TikTokの無限スクロールによって形成された文化において、注意力はますます脆弱になっている。カリフォルニア大学アーバイン校の研究によると、平均的な米国の成人は、約47秒間画面に集中してから注意を移している。2012年には、この数字は約74秒で、20年前には約150秒だった。
注意力が絶えず中断されると、持続的な集中は自然な状態ではなく、訓練によって得られる能力へと変化する。これは特に、集中力、計画性、自己調整を支える脳のシステムがまだ発達途上にある10代の若者に当てはまる。高校生との仕事において、私は脆弱な注意力と、絶え間ない学業および課外活動の要求に応えながら、高いレベルのパフォーマンスを発揮しなければならないというプレッシャーとの間の緊張が高まっているのを目の当たりにしてきた。
この緊張が重要なのは、スクロール文化によって最も混乱させられるスキルが、選抜制の学術環境で目立つために必要とされるスキルと同じだからである。
プッシュ通知、速報アラート、絶え間ないテキストメッセージによって生活が区切られるずっと前から、美術史家たちはすでに注意散漫への解毒剤を教えていた。学問としての美術史は、常に意図的にスピードに抵抗してきた。見ることは能動的な探究の形として教えられ、洞察が可能になる前に時間と忍耐を必要とする。
ダートマス大学で美術史を専攻していた学部生時代、それはミケランジェロの彫刻やカンディンスキーの作品がスライドカルーセルから投影される暗い講堂で何時間も過ごすことを意味した。目的は効率ではなく、形と比率がほぼ本能的に認識され始めるほどの完全な親しみだった。一目見ただけでは見逃すものがいかに多いかを、ゆっくりと学んだ。

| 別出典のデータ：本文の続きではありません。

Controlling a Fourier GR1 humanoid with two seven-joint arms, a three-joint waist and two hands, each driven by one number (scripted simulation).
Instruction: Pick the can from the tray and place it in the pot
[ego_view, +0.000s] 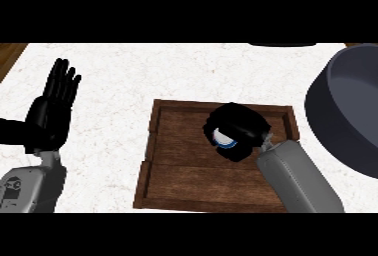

私は後にこの訓練を美術史の博士課程研究を通じて、そして学部教育へと持ち込んだ。そこで私は美術史家ジェニファー・ロバーツの研究に出会った。彼女の今ではよく知られた課題は、ハーバード大学の学生に1つの芸術作品を3時間途切れることなく見つめさせることだ。携帯電話も、調査も、解釈を急ぐことも禁止。最初は不快感を生み出すものが、確実により鋭い知覚とより厳密な思考へと道を変える。自分で試してみたいだろうか? ロバーツはニューヨーク・タイムズと協力して10分間チャレンジを作成した。これは読者に1つの絵画と10分間途切れることなく過ごすことを奨励するインタラクティブな機能である。結論は一見するとシンプルだ。持続的で没入的な注意は認知を変える。そしてそれは、あなたが思うよりもはるかに難しい。